Короче, выкурил дед с полпачки папирос, завел свой «Жигуленок» и туча- тучей повез меня домой. Добрались в город мы часов около четырех, бабушка как раз собиралась забирать меня из садика. Между ними тут же на повышенных тонах произошла историческая разборка. Со слов деда получалось, что я безгрешен, а это они виноваты, что я сбежал: парню уже скоро в школу, а его за ручку водят, никакой самостоятельности не дают. В итоге мать меня, конечно, отлупила, но за ручку больше никто не водил, во двор стали выпускать и даже разрешали ходить одному в близлежащие магазины.
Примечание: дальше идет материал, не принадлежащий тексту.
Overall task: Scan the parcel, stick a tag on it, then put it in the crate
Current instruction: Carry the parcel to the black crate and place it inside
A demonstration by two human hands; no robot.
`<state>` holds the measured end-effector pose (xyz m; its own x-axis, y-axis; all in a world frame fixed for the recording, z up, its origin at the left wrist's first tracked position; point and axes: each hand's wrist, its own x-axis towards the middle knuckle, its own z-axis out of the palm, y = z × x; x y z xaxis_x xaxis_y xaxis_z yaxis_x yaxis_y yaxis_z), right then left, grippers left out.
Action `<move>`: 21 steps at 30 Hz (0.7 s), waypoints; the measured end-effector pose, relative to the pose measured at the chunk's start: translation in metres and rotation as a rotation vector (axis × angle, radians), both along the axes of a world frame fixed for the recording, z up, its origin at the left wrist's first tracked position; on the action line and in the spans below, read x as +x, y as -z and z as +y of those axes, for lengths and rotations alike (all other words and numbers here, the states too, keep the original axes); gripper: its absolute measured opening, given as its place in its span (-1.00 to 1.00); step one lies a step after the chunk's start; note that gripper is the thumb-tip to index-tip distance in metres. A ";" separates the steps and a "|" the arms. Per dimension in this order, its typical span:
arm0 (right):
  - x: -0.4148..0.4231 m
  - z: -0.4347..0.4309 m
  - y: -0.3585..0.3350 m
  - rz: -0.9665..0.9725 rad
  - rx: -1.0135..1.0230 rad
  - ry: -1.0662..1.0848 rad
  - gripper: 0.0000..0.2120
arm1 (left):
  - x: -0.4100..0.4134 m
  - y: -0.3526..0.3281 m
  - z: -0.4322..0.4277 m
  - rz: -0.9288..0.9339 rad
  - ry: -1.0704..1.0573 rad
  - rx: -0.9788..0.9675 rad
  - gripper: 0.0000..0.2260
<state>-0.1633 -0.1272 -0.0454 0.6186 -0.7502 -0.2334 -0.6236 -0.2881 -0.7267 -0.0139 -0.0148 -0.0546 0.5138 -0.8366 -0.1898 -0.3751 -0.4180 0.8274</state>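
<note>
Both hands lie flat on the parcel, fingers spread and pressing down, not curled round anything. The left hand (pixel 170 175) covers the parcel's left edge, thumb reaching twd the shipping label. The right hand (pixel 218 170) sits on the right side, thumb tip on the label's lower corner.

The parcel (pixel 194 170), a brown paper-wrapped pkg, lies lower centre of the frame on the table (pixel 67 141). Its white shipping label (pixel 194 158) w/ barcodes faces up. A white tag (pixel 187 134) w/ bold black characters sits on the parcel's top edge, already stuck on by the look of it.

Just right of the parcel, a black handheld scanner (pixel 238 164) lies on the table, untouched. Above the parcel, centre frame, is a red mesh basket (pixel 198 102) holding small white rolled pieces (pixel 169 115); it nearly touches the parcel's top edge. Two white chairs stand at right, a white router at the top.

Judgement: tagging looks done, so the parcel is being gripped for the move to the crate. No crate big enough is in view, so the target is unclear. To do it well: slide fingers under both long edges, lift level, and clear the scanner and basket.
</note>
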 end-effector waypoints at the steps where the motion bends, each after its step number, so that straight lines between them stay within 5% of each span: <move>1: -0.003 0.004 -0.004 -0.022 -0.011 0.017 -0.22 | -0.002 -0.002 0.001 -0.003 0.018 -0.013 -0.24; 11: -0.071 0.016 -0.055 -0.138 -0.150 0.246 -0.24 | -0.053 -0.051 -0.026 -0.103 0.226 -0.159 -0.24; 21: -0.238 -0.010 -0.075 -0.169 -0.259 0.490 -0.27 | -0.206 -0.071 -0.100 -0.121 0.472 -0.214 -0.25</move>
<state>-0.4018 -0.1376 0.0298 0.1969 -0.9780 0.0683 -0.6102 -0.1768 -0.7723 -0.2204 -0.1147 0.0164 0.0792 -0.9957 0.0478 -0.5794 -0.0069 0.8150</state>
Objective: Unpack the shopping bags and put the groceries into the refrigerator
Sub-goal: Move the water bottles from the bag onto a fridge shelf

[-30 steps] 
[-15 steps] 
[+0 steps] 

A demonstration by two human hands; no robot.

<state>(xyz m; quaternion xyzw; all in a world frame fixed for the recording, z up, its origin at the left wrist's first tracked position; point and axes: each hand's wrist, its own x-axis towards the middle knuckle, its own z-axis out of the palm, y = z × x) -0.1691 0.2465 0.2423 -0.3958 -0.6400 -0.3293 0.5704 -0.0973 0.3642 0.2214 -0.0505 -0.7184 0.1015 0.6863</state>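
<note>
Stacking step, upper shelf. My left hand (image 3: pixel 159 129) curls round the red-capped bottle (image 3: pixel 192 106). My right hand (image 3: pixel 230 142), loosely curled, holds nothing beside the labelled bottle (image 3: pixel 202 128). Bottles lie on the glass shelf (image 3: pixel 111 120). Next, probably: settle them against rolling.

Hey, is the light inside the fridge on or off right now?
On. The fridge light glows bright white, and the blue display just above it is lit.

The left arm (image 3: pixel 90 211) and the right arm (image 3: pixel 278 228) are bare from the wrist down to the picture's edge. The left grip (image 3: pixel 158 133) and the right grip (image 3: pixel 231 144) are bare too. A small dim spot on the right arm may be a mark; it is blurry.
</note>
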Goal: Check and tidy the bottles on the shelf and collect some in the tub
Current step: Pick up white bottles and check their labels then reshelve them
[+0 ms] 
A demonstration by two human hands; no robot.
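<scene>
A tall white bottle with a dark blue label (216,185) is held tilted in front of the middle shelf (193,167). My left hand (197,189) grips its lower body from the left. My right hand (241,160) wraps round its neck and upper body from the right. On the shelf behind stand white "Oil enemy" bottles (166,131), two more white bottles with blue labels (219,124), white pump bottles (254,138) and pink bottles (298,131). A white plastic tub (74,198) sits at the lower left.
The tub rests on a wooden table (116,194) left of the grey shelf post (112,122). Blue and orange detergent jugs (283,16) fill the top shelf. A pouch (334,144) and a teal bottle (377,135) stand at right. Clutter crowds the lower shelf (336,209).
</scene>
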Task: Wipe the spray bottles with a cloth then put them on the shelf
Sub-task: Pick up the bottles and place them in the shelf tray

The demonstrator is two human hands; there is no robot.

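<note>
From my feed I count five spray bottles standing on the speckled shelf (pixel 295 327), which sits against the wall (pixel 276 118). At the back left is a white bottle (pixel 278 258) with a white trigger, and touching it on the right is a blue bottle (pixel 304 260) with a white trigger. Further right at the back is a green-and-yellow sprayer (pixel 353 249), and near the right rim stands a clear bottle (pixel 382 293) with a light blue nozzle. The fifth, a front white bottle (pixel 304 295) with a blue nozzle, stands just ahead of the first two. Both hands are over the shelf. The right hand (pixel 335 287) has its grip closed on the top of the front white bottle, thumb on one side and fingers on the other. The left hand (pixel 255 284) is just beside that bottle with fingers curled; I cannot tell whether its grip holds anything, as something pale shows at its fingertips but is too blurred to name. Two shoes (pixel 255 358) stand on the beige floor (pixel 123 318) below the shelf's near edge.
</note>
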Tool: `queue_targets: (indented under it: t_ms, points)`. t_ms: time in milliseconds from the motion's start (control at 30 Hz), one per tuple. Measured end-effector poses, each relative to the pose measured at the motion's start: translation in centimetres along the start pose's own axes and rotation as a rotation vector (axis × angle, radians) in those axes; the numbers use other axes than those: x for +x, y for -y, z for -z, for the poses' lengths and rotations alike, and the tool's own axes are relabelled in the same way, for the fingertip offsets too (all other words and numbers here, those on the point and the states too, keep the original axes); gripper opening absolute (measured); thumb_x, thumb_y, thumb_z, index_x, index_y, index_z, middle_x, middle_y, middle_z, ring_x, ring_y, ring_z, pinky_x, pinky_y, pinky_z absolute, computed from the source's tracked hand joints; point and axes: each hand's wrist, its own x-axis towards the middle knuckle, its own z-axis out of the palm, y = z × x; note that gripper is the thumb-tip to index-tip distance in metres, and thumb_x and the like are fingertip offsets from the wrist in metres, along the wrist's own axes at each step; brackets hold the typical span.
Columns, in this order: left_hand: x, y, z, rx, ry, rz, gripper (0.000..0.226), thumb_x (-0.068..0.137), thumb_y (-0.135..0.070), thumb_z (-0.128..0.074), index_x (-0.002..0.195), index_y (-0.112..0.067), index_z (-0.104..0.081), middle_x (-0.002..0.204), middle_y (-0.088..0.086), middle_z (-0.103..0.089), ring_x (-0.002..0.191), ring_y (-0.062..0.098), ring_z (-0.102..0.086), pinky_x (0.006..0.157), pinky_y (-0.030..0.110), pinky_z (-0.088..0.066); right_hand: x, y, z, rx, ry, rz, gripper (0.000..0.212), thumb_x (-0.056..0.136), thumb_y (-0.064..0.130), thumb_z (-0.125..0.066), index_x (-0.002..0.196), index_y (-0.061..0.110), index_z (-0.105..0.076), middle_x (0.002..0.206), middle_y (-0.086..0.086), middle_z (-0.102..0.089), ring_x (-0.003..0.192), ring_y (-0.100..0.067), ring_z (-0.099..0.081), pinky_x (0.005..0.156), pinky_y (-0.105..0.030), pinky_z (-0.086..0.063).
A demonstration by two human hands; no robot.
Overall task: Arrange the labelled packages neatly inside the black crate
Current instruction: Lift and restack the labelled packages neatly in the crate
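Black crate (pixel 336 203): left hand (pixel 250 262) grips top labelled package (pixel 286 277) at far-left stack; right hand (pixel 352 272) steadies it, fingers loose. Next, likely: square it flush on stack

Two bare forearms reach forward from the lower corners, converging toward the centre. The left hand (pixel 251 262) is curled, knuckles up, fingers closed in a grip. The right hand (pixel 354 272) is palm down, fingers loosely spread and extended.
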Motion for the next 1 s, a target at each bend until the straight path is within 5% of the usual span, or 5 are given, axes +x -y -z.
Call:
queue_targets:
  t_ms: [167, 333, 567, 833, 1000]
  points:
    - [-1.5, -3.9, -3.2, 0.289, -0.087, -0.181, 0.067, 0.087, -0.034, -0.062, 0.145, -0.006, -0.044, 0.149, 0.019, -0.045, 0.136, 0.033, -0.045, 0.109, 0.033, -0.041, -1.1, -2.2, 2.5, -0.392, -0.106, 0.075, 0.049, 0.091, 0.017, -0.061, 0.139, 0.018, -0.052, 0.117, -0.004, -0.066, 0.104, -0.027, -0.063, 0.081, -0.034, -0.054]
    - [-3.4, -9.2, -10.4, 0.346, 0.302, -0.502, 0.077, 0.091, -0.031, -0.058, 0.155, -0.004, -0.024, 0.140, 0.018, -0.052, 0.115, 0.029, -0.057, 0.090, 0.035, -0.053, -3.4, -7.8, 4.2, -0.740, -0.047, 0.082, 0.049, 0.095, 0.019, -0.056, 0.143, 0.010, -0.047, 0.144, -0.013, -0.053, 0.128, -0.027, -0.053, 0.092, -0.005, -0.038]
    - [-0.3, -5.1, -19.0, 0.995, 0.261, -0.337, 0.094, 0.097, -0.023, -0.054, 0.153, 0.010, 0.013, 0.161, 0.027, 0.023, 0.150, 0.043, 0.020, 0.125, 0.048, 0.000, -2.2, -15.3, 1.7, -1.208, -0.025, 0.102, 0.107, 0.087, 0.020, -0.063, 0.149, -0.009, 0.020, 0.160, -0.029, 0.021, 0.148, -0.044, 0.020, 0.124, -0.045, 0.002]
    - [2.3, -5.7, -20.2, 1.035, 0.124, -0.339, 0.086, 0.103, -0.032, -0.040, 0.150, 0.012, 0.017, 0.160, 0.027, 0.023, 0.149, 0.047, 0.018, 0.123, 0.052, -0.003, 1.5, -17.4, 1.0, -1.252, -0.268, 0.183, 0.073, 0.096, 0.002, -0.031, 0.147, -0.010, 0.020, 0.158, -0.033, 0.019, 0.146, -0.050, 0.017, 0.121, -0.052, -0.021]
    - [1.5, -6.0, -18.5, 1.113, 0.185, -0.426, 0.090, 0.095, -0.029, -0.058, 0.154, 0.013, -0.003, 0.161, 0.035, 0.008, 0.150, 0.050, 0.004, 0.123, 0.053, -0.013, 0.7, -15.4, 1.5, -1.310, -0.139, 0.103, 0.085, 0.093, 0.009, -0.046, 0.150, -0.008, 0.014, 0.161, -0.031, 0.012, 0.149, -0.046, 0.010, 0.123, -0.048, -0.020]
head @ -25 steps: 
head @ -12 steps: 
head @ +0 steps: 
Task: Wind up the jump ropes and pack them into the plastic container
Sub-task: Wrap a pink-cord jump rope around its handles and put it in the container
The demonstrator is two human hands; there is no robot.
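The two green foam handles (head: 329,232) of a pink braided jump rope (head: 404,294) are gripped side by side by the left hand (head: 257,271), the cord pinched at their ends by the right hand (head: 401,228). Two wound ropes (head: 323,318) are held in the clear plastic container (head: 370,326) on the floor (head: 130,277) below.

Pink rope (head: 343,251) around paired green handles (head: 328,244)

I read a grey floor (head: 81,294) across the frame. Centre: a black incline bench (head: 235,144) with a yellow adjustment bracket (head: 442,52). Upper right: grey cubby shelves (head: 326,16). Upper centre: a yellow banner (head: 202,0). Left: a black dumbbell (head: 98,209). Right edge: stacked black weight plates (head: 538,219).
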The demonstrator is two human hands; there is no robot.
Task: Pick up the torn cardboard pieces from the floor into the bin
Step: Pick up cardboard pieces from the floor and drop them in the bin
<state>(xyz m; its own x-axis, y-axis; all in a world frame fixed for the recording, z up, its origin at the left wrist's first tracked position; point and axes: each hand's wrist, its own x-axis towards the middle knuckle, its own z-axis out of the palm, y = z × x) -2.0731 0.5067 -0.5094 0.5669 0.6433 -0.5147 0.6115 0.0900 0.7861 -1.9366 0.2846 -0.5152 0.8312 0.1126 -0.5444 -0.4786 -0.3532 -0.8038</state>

За этими воспоминаниями я незаметно подъехал к нашей даче и разбудил тещу стуком в двери и окна. Из дома раздался сначала угрожающий рык, потом лай, потом встревоженный голос проснувшейся тещи. «Свои, свои» – успокоив ее, что это я, а она лучше пусть пса придержит, захожу в дом, косясь на охрану – здоровенного дворняга, его раньше здесь не было. Теща, одетая в сто одежек, направилась в маленькую кухоньку, где она ночевала. Я потрогал холодную печку и даже присвистнул – вчера было точно нетоплено. Хотя был включен электрообогреватель, но все равно холодно, двери в комнаты были не только плотно закрыты, но еще и занавешены теплым одеялом, как и, понятное дело, наружные окна. Теща явно и основательно намерзлась. Я представил, как она спала, укутавшись во все тряпки, одеяла, старые пальто… И у меня защемило сердце, когда я увидел всю эту картину и ее, такую одинокую, замерзшую и несчастную. Я не стал ехидничать про отсутствие дров, не стал выяснять, что, почему и как, а просто напрямую сказал, мол, хватит дурковать и пора домой. И кажется, впервые в жизни назвал тещу не на «Вы», а по имени-отчеству. Светлана Васильевна не проявила никаких эмоций по поводу внезапного ночного приезда и моей новой манеры обращения. Казалось, она как бы и сама ждала, что я за ней приеду. Быстро собрала вещи, позвала какую-то Машку, и тут же из картонной коробки выпрыгнула кошка, а за ней потянулись и два котенка. Теща погладила кошку, усадила всех в коробку: «Ладно уж, поехали с нами!» Все было само собой разумеющимся, и мы быстро погрузились в машину. Но тут произошла небольшая заминка – подошел еще и охранник. Теща жалостливо посмотрела на него и тихо сказала: «Шарик, не могу, братец, тебя забрать, я же дома не одна живу». Вижу, жалко ей псину оставлять. И пробурчал: «Ничего себе Шарик, с овчарку ростом, где его держать будем? Ну заметано, заметано – забирайте и его!» На удивление, пес тут же сориентировался и ловко забрался в машину, видать, имел немалый опыт поездок на авто. Мы немного проехали, и теща попросила на минутку остановить машину. Она зашла в какой-то двор и занесла туда большой кулек с продуктами.

Ночь кончалась, светало. На выезде из поселка показалась автобусная остановка, там стояла сутулая и худенькая пожилая женщина. Так рано! И на таком морозе – сейчас градусов двадцать точно! Теща сказала, что это квартальная – сторожиха ждет первый автобус, и мы снова остановились: «Ивановна, заходи, погрейся!»